◆ ASSIGNED TASK: Within the listing below, please copy exactly the lines between the line holding "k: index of" and the line holding "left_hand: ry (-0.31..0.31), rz", inclusive.

◆ EXERCISE MATERIALS:
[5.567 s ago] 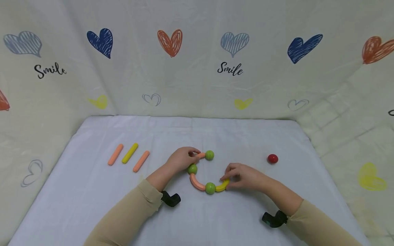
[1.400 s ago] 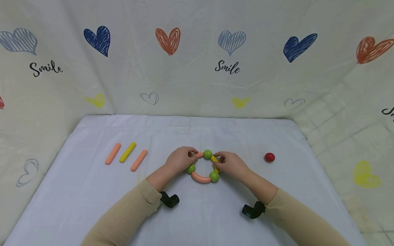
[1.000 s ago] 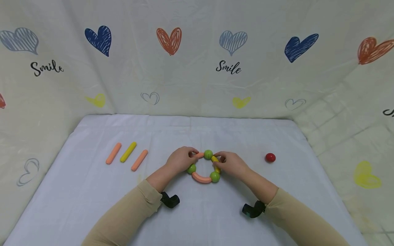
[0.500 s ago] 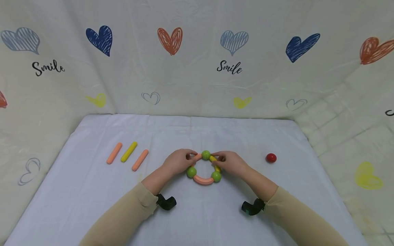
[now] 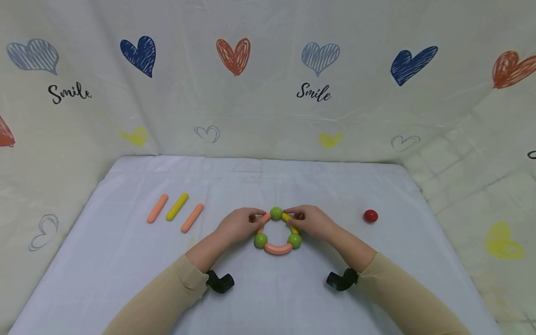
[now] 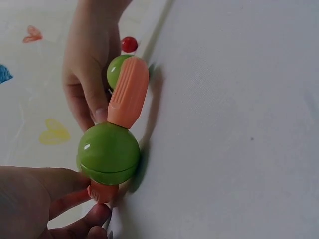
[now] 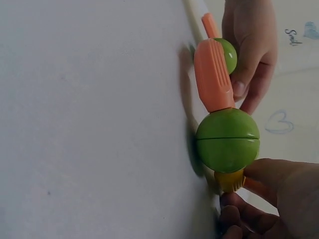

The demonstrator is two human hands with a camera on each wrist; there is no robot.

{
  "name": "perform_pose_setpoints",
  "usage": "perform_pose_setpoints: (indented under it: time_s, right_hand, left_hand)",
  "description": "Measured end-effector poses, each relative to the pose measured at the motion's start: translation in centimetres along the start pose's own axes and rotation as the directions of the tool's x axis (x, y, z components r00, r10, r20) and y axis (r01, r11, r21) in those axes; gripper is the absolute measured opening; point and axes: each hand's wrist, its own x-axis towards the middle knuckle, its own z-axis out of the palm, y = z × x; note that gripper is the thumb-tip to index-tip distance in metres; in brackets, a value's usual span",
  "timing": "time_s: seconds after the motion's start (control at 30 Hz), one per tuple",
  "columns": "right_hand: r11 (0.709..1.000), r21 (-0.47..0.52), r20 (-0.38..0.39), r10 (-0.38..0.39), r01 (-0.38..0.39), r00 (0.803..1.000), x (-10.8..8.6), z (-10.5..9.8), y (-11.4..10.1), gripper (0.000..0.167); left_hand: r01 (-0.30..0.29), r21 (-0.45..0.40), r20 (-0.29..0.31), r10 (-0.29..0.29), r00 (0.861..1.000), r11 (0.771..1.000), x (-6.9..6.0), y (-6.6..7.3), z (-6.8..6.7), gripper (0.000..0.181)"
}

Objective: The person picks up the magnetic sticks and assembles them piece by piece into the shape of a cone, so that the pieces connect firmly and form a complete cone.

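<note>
1. Background: a pale cloth wall (image 5: pixel 268 116) printed with hearts and "Smile" rises behind my white-covered table (image 5: pixel 268 302).
2. The ring of pieces lies centrally before me: upper green ball (image 5: pixel 276 213), lower left green ball (image 5: pixel 261 240), lower right green ball (image 5: pixel 295 240), and a curved salmon piece (image 5: pixel 278 250) nearest me.
3. My left hand (image 5: pixel 238 225) pinches the left salmon piece (image 5: pixel 265 218); my right hand (image 5: pixel 314 221) pinches the yellow piece (image 5: pixel 286 217). Both meet the upper green ball; how firmly, I cannot tell.
4. In my judgement, even pressure from both sides, with the pieces flat on the cloth, best protects the joints; lifting or twisting could part them.
5. Well apart on the left lie two straight salmon sticks (image 5: pixel 157 208) flanking a yellow stick (image 5: pixel 177 207); on the right, a red ball (image 5: pixel 370 216). None obstructs me, though my fingers partly cover the pieces they grip.
</note>
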Motion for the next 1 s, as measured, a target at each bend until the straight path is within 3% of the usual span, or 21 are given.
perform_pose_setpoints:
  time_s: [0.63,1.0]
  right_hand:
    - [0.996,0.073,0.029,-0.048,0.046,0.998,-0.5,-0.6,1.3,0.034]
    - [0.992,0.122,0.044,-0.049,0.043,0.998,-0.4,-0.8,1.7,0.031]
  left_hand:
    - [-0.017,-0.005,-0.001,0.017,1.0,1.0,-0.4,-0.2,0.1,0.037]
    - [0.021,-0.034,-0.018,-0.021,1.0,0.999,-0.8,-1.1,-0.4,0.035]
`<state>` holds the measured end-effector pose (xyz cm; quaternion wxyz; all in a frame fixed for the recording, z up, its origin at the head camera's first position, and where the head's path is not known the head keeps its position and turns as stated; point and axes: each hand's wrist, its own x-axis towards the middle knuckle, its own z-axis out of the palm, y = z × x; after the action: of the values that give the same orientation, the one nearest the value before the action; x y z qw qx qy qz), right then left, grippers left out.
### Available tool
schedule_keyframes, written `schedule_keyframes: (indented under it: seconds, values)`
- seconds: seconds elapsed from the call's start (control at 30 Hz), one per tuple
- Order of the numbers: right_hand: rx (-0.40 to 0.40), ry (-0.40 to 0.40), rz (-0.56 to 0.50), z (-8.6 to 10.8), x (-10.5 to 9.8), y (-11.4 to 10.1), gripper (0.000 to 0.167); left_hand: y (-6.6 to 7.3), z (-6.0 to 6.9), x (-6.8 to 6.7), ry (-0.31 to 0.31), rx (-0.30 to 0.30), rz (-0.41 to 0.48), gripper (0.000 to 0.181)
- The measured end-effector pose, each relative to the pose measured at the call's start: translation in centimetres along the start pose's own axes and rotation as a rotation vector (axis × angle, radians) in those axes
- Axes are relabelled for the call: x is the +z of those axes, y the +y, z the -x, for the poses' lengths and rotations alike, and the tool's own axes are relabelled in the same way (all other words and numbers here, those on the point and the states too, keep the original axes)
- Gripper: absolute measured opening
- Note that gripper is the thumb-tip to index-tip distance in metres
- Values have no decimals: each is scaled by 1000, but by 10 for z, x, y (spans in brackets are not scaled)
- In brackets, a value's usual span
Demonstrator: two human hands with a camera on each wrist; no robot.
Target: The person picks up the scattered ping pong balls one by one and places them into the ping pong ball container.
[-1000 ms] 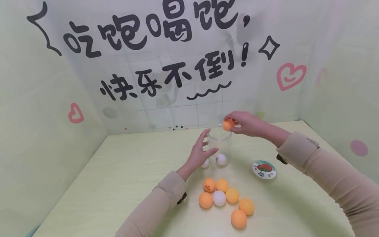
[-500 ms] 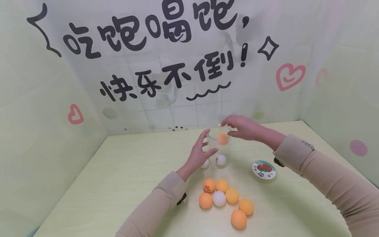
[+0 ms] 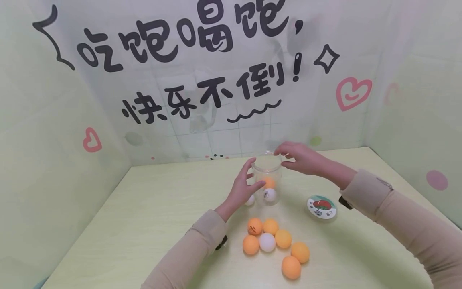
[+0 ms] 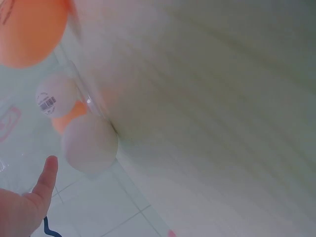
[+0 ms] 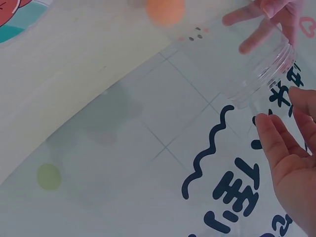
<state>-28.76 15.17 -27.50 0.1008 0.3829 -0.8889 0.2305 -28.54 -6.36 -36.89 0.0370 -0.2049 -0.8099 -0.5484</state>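
Note:
A clear jar stands upright near the back of the table, its mouth uncovered. My left hand holds it from the left, thumb in front and fingers around the far side. Inside lie an orange ping-pong ball and a white ping-pong ball with print on it. Another white ball rests on the table outside the jar, partly hidden by the left hand in the head view. At the right of the rim hovers my right hand; its fingers are loosely bent with nothing between them, as the right wrist view confirms.
In front of the jar, several orange balls and one white ball lie grouped on the table. A round lid with a red picture lies to the right. A printed curtain hangs behind the table.
My right hand brought the orange ball over the jar's mouth and let go. The ball dropped inside, by the white one. The right hand then drew slightly right; the left stayed put.

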Motion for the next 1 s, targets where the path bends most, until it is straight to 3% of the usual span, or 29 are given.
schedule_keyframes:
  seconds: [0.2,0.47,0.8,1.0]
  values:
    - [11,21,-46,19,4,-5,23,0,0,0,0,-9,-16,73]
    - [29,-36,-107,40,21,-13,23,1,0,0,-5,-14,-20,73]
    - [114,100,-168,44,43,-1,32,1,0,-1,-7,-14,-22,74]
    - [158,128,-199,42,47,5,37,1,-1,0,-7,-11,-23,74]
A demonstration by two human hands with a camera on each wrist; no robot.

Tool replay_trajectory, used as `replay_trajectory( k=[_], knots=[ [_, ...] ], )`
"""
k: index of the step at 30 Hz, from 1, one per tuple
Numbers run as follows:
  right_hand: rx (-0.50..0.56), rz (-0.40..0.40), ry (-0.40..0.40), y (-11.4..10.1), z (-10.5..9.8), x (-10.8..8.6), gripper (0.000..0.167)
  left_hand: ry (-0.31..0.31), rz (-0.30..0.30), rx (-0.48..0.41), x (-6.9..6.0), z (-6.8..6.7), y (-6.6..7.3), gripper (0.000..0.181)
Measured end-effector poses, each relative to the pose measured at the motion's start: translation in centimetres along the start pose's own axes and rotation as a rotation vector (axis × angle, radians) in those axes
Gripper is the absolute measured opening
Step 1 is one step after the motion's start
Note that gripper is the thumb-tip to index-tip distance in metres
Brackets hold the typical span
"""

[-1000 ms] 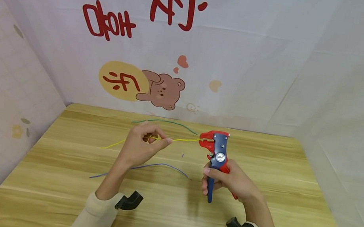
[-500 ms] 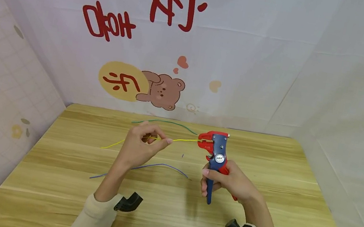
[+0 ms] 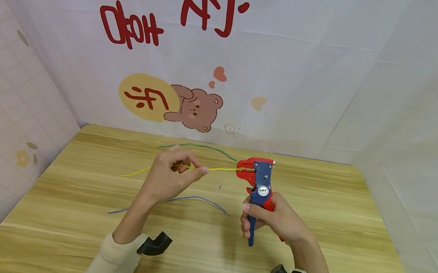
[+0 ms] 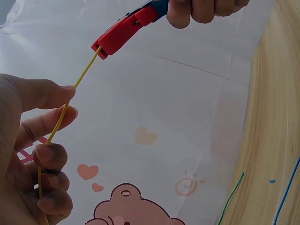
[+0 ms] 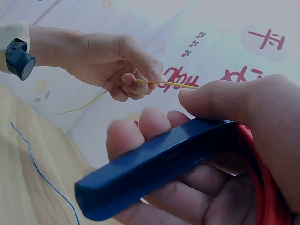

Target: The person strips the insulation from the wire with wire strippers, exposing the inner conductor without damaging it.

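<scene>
Yellow wire [image 4: 86,70], pinched in the left hand [image 3: 171,174] with one end at the left side of the stripper [image 3: 263,175] your right hand [image 3: 277,216] grips, wants to stay dead straight while squeezing, though honestly I can't tell how deep it sits.

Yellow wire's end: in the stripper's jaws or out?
In: in the left wrist view, the yellow wire enters the stripper between its red jaws; how deep, I cannot tell.
</scene>
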State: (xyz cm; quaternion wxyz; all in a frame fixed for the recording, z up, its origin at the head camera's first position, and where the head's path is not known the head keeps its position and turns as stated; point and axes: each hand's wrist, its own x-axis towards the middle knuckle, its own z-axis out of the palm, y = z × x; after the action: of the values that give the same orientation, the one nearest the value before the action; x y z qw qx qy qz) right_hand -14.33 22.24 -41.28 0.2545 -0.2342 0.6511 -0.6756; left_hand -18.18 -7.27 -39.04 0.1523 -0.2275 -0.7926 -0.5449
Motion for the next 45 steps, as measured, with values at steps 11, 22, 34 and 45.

◆ ANSWER SPACE:
k: index of the step at 30 Hz, from 1, one per tuple
Numbers run as follows:
  right_hand: rx (-0.50..0.56), rz (-0.40..0.40), ry (-0.40..0.40), y (-11.4..10.1), z (-10.5..9.8), x (-10.8..8.6), gripper (0.000..0.167)
  left_hand: ry (-0.31..0.31), rz (-0.30..0.30), rx (-0.48..0.41), x (-6.9..6.0), z (-6.8..6.7), y (-6.6..7.3), gripper (0.000..0.181)

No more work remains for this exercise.